I found this a beautiful book which speaks deeply of the margins. Because of his opposition to Fascism, Carlo Levi was banished at the start of the Abyssinian War in 1935 to a small village, Gagliano, in a remote province of southern Italy.
The first chapter contains a description of the margins which I find powerful and moving:
‘We’re not Christians,’ they say. ‘Christ stopped short of here, at Eboli.’ ‘Christian’, in their way of speaking, means ‘human being’, and this almost proverbial phrase that I have so often heard them repeat may be no more than the expression of a hopeless feeling of inferiority. We’re not Christians, we’re not human beings; we’re not thought of as men but simply as beasts, beasts of burden, or even less than beasts, mere creatures of the wild.

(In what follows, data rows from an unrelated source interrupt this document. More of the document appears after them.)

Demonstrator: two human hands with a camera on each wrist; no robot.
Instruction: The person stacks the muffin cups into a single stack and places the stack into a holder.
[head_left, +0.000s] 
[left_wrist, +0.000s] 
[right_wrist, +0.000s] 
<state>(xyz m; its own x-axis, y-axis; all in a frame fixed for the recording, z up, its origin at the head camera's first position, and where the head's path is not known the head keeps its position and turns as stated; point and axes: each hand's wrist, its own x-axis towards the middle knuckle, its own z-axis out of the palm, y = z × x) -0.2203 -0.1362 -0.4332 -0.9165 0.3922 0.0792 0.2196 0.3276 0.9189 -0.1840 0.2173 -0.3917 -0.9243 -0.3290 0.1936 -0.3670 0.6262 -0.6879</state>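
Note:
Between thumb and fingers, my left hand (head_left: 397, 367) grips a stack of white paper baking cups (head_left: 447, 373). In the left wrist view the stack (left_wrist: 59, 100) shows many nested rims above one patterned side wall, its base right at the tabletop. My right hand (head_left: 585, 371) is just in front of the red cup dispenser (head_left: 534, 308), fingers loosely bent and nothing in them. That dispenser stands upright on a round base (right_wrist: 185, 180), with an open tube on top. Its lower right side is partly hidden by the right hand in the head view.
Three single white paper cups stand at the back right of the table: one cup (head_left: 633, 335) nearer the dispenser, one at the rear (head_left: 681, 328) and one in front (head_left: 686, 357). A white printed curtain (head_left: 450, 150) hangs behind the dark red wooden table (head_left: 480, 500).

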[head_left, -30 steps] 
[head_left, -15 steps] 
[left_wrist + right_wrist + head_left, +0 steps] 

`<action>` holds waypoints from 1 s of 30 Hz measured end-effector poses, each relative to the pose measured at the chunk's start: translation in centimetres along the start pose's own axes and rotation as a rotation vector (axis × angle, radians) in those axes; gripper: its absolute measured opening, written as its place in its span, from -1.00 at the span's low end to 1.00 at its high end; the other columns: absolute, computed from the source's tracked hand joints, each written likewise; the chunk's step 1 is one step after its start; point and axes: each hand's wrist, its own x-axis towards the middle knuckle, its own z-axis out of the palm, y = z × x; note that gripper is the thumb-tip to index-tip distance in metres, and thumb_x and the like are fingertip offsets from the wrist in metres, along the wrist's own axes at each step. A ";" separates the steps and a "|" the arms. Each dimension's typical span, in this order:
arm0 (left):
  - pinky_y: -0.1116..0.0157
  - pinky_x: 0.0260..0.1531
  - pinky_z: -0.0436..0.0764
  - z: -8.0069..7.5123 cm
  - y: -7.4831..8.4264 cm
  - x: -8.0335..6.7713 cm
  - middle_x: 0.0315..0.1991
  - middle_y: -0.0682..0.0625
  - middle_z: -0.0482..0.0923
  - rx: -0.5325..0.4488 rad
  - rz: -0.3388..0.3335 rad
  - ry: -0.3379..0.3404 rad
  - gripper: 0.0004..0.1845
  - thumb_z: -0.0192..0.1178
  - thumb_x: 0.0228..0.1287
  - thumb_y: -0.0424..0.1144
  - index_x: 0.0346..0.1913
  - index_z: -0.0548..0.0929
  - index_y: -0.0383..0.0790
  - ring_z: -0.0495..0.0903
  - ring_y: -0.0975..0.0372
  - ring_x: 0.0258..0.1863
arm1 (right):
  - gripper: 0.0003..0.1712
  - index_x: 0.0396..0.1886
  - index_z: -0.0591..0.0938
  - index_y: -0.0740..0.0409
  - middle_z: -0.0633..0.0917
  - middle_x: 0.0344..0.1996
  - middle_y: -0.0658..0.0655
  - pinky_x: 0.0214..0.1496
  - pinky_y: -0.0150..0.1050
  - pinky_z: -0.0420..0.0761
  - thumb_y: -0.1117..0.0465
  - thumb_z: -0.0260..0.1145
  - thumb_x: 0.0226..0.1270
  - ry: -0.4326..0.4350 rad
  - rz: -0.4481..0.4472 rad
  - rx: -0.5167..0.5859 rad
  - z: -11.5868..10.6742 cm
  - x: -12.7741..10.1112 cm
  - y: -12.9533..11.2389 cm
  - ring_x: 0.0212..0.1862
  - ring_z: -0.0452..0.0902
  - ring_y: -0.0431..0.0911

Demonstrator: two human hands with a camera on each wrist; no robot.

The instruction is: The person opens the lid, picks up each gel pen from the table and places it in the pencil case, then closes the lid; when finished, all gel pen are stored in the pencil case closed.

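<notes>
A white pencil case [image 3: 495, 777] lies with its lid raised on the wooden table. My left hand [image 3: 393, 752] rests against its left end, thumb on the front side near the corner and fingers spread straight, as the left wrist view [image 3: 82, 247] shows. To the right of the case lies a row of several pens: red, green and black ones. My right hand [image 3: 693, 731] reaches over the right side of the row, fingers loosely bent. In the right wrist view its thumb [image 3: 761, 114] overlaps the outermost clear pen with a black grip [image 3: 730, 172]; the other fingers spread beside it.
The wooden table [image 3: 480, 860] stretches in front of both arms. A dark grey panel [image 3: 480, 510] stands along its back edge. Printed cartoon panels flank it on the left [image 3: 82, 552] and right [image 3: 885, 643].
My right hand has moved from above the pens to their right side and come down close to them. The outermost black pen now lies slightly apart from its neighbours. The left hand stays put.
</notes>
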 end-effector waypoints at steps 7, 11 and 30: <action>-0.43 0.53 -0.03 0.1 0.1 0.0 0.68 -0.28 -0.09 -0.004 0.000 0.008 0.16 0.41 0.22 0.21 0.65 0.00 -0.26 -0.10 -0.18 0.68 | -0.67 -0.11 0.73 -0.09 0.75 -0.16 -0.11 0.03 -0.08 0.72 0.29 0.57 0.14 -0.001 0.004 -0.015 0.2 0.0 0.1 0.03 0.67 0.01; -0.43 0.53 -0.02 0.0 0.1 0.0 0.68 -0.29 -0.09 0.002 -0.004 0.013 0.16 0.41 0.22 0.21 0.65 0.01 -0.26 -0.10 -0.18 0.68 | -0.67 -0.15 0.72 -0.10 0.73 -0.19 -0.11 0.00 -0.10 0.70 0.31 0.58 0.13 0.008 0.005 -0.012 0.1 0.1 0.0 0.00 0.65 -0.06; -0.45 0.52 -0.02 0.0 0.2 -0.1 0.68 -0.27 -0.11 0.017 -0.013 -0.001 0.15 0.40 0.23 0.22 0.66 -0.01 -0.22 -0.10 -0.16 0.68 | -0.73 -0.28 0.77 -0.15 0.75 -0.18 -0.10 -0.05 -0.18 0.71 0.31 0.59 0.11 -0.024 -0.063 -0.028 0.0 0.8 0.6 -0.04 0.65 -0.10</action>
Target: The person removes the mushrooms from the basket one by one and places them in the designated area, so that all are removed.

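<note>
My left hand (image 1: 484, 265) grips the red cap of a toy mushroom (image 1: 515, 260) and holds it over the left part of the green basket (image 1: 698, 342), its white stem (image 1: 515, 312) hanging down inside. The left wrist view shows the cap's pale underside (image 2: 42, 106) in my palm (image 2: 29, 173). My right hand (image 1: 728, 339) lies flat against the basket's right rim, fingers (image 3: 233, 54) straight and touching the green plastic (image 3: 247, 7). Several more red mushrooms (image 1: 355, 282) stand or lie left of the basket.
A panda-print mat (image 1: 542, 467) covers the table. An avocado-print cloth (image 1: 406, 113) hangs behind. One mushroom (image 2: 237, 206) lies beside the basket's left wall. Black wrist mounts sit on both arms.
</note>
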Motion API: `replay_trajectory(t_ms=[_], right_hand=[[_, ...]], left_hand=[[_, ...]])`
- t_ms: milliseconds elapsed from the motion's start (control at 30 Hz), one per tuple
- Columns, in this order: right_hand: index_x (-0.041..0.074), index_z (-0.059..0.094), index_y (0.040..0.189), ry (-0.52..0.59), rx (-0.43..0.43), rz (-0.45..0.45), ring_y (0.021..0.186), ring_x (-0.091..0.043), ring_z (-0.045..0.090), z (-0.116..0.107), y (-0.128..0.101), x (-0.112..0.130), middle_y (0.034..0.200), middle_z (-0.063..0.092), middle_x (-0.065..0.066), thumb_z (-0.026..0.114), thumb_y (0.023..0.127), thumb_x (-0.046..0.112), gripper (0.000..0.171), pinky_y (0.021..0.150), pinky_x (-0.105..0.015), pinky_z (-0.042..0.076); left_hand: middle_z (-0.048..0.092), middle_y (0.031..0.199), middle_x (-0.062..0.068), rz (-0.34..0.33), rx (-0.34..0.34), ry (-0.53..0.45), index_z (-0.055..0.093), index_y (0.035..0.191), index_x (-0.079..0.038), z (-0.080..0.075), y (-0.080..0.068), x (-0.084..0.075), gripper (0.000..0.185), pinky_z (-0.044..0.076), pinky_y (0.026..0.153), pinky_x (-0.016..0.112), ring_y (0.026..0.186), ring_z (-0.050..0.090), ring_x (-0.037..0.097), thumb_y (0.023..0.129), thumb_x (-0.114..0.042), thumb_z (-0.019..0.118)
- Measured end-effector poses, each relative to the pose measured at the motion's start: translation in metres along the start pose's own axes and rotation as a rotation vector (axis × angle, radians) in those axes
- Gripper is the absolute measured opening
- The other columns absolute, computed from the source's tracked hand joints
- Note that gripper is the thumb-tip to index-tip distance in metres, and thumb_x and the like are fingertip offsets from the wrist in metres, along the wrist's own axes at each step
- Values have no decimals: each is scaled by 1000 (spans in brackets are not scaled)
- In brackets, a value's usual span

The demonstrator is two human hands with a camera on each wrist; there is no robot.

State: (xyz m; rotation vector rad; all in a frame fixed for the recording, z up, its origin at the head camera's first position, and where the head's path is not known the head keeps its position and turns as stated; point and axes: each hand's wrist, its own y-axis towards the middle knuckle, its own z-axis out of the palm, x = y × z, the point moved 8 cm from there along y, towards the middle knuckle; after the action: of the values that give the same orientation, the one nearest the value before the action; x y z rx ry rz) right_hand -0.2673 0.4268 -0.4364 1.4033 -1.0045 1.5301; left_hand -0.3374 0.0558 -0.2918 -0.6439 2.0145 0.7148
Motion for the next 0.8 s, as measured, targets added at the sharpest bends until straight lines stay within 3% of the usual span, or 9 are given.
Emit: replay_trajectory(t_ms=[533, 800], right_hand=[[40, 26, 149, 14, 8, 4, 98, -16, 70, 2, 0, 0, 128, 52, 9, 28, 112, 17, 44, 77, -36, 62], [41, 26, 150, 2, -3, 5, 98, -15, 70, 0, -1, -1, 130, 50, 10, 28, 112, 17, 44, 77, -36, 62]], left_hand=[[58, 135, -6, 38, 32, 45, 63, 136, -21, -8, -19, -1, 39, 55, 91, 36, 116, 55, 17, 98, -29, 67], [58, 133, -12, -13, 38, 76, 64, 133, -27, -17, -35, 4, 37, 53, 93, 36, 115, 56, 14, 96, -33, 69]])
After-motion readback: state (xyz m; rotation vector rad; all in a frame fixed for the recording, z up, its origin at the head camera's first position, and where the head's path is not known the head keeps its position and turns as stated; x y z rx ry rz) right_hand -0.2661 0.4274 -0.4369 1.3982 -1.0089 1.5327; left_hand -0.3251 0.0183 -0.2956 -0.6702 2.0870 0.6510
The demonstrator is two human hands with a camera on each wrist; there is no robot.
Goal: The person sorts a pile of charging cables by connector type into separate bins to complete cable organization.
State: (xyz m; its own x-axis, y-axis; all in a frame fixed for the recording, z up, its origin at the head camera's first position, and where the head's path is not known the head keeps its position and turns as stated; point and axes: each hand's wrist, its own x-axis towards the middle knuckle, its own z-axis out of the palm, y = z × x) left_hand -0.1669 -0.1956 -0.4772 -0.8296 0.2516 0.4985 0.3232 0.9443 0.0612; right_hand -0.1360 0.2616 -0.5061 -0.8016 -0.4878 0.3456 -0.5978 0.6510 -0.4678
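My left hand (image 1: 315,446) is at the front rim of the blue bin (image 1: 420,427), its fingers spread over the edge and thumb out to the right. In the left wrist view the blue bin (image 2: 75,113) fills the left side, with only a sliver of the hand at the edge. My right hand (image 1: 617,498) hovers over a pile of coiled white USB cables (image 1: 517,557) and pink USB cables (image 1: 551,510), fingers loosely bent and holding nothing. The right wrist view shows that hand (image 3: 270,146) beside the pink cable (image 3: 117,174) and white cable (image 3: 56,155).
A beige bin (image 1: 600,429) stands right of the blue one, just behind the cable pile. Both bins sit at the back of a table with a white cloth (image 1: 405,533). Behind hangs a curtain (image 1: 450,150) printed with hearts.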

Towards the end of the book, he recounts going up North for a family funeral. In the train back down south again, he meditates on his feeling of strangeness, and the lack of understanding amongst his friends who concerned themselves with political questions: ‘They had all asked about conditions in the south and I had told them what I knew. But although they listened with apparent interest, very few of them seemed really to follow what I was saying….Many of them were very able, and all claimed to have meditated on the ‘problem of the south’ and to have formulated plans for its solution. But just as their schemes and the very language in which they were couched would have been incomprehensible to the peasants, so were the life and needs of the peasants a closed book to them, and one which they did not even bother to open.’
It reminds me of many of todays comments by those concerned with those living in Grenfell Tower, suggesting that others are out of touch with them.